### [To do]
Only an exact, complete copy of the listing will serve as the answer.

□ □ □ □

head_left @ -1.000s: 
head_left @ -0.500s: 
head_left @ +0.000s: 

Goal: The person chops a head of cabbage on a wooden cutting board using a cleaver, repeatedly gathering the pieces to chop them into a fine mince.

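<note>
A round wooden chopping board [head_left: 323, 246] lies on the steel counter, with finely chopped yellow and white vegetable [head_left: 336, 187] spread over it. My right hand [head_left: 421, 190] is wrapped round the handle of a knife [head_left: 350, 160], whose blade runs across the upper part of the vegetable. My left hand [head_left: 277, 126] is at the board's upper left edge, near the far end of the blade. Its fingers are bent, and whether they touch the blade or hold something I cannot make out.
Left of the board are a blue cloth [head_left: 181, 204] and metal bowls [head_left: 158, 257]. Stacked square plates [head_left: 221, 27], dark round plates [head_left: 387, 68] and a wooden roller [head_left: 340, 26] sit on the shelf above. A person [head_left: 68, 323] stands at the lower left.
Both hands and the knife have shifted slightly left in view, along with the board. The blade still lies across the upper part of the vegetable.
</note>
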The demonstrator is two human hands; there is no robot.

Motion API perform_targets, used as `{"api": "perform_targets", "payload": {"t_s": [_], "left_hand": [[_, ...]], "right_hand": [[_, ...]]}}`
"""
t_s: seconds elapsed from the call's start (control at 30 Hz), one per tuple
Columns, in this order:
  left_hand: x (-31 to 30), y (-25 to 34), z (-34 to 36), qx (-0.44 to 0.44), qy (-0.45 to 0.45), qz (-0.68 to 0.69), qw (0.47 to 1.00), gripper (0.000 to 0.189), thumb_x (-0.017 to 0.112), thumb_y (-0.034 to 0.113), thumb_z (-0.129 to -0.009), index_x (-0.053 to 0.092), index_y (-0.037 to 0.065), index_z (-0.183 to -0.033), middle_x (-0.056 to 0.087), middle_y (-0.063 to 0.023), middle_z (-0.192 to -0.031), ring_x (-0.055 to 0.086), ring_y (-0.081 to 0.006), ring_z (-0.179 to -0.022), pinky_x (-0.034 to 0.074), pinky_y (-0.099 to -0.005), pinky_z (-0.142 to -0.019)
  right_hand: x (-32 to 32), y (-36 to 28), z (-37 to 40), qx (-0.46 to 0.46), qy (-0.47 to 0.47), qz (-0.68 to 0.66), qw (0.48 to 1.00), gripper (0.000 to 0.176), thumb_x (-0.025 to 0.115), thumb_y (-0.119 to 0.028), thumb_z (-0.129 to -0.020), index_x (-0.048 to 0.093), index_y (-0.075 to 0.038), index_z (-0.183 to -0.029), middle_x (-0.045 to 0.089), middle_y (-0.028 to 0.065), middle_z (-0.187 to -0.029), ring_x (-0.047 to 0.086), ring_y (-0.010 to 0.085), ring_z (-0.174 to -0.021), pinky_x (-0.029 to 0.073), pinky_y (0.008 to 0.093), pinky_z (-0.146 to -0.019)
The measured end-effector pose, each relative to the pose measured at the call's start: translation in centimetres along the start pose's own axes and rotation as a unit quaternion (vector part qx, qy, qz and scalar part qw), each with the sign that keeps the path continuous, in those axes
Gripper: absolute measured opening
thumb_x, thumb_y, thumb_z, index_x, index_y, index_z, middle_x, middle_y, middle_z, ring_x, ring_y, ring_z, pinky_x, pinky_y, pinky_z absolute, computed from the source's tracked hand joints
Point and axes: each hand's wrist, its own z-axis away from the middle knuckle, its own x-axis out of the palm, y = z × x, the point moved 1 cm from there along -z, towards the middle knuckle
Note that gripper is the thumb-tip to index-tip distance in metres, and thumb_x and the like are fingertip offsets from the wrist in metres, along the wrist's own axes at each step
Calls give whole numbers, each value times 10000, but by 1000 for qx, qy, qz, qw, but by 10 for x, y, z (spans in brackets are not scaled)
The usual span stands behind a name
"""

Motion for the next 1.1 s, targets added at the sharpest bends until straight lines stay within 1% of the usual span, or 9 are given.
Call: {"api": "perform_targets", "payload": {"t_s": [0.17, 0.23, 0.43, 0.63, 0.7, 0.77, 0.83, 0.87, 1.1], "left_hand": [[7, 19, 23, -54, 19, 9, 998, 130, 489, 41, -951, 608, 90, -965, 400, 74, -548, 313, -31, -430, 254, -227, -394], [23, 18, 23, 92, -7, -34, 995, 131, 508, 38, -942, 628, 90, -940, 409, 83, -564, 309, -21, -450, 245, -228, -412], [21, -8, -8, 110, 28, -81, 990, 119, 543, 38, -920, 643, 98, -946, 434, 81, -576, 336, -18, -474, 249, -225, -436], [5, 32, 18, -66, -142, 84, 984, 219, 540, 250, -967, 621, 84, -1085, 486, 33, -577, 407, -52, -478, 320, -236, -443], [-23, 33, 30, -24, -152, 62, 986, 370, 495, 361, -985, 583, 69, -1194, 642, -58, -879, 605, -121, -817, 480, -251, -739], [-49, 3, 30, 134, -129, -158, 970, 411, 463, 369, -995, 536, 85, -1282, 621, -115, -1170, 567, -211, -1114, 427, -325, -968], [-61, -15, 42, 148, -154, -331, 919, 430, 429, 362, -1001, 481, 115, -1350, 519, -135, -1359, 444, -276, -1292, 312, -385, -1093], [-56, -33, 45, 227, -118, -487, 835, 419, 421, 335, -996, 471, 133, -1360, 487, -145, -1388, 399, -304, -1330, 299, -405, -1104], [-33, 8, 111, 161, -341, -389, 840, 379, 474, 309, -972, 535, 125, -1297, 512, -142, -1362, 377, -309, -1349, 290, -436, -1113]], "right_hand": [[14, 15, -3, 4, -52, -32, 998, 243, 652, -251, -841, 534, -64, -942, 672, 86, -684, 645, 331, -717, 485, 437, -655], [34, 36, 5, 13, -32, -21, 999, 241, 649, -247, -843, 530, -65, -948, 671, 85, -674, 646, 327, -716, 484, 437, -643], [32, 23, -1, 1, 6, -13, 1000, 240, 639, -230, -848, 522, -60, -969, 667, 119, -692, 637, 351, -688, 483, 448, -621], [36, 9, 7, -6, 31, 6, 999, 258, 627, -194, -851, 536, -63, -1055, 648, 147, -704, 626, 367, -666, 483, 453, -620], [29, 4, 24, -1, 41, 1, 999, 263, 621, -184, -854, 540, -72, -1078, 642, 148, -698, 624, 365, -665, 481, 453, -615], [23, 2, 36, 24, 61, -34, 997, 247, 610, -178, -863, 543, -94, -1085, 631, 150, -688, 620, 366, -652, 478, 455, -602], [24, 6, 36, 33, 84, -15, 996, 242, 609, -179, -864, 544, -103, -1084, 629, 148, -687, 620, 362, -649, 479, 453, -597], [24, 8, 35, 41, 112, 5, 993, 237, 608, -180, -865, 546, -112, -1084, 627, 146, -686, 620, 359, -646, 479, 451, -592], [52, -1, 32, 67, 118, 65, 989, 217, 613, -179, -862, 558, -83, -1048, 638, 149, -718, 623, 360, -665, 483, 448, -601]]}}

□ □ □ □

### [Answer]
head_left @ -1.000s: 
head_left @ -0.500s: 
head_left @ +0.000s: 

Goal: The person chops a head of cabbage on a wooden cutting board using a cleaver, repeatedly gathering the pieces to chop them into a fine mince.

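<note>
A round wooden chopping board [head_left: 323, 246] lies on the steel counter, with finely chopped yellow and white vegetable [head_left: 336, 187] spread over it. My right hand [head_left: 421, 190] is wrapped round the handle of a knife [head_left: 350, 160], whose blade runs across the upper part of the vegetable. My left hand [head_left: 277, 126] is at the board's upper left edge, near the far end of the blade. Its fingers are bent, and whether they touch the blade or hold something I cannot make out.
Left of the board are a blue cloth [head_left: 181, 204] and metal bowls [head_left: 158, 257]. Stacked square plates [head_left: 221, 27], dark round plates [head_left: 387, 68] and a wooden roller [head_left: 340, 26] sit on the shelf above. A person [head_left: 68, 323] stands at the lower left.
Both hands and the knife have shifted slightly left in view, along with the board. The blade still lies across the upper part of the vegetable.
</note>
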The demonstrator is two human hands; there is no robot.

Motion API perform_targets, used as `{"api": "perform_targets", "payload": {"t_s": [_], "left_hand": [[_, ...]], "right_hand": [[_, ...]]}}`
"""
t_s: seconds elapsed from the call's start (control at 30 Hz), one per tuple
Columns, in this order:
  left_hand: x (-31 to 30), y (-25 to 34), z (-34 to 36), qx (-0.44 to 0.44), qy (-0.45 to 0.45), qz (-0.68 to 0.69), qw (0.47 to 1.00), gripper (0.000 to 0.189), thumb_x (-0.017 to 0.112), thumb_y (-0.034 to 0.113), thumb_z (-0.129 to -0.009), index_x (-0.053 to 0.092), index_y (-0.037 to 0.065), index_z (-0.183 to -0.033), middle_x (-0.056 to 0.087), middle_y (-0.063 to 0.023), middle_z (-0.192 to -0.031), ring_x (-0.055 to 0.086), ring_y (-0.081 to 0.006), ring_z (-0.179 to -0.022), pinky_x (-0.034 to 0.074), pinky_y (-0.099 to -0.005), pinky_z (-0.142 to -0.019)
  right_hand: x (-32 to 32), y (-36 to 28), z (-37 to 40), qx (-0.46 to 0.46), qy (-0.47 to 0.47), qz (-0.68 to 0.66), qw (0.48 to 1.00), gripper (0.000 to 0.176), thumb_x (-0.025 to 0.115), thumb_y (-0.119 to 0.028), thumb_z (-0.129 to -0.020), index_x (-0.048 to 0.093), index_y (-0.075 to 0.038), index_z (-0.183 to -0.029), middle_x (-0.045 to 0.089), middle_y (-0.028 to 0.065), middle_z (-0.187 to -0.029), ring_x (-0.047 to 0.086), ring_y (-0.010 to 0.085), ring_z (-0.174 to -0.021), pinky_x (-0.029 to 0.073), pinky_y (0.008 to 0.093), pinky_z (-0.146 to -0.019)
The measured end-effector pose, each relative to the pose measured at the call's start: translation in centimetres along the start pose's own axes and rotation as a unit quaternion (vector part qx, qy, qz and scalar part qw), each with the sign that keeps the path continuous, in those axes
Gripper: absolute measured opening
thumb_x, thumb_y, thumb_z, index_x, index_y, index_z, middle_x, middle_y, middle_z, ring_x, ring_y, ring_z, pinky_x, pinky_y, pinky_z absolute, computed from the source's tracked hand joints
Point and axes: each hand's wrist, its own z-axis away from the middle knuckle, its own x-axis out of the palm, y = z × x, the point moved 1 cm from there along -z, towards the middle knuckle
Note that gripper is the thumb-tip to index-tip distance in metres, and thumb_x and the like are fingertip offsets from the wrist in metres, along the wrist's own axes at each step
Calls give whole numbers, each value times 10000, but by 1000 for qx, qy, qz, qw, but by 10 for x, y, z (spans in brackets are not scaled)
The usual span stands behind a name
"""

Motion for the next 1.1 s, targets added at the sharpest bends until straight lines stay within 1% of the usual span, or 9 are given.
Call: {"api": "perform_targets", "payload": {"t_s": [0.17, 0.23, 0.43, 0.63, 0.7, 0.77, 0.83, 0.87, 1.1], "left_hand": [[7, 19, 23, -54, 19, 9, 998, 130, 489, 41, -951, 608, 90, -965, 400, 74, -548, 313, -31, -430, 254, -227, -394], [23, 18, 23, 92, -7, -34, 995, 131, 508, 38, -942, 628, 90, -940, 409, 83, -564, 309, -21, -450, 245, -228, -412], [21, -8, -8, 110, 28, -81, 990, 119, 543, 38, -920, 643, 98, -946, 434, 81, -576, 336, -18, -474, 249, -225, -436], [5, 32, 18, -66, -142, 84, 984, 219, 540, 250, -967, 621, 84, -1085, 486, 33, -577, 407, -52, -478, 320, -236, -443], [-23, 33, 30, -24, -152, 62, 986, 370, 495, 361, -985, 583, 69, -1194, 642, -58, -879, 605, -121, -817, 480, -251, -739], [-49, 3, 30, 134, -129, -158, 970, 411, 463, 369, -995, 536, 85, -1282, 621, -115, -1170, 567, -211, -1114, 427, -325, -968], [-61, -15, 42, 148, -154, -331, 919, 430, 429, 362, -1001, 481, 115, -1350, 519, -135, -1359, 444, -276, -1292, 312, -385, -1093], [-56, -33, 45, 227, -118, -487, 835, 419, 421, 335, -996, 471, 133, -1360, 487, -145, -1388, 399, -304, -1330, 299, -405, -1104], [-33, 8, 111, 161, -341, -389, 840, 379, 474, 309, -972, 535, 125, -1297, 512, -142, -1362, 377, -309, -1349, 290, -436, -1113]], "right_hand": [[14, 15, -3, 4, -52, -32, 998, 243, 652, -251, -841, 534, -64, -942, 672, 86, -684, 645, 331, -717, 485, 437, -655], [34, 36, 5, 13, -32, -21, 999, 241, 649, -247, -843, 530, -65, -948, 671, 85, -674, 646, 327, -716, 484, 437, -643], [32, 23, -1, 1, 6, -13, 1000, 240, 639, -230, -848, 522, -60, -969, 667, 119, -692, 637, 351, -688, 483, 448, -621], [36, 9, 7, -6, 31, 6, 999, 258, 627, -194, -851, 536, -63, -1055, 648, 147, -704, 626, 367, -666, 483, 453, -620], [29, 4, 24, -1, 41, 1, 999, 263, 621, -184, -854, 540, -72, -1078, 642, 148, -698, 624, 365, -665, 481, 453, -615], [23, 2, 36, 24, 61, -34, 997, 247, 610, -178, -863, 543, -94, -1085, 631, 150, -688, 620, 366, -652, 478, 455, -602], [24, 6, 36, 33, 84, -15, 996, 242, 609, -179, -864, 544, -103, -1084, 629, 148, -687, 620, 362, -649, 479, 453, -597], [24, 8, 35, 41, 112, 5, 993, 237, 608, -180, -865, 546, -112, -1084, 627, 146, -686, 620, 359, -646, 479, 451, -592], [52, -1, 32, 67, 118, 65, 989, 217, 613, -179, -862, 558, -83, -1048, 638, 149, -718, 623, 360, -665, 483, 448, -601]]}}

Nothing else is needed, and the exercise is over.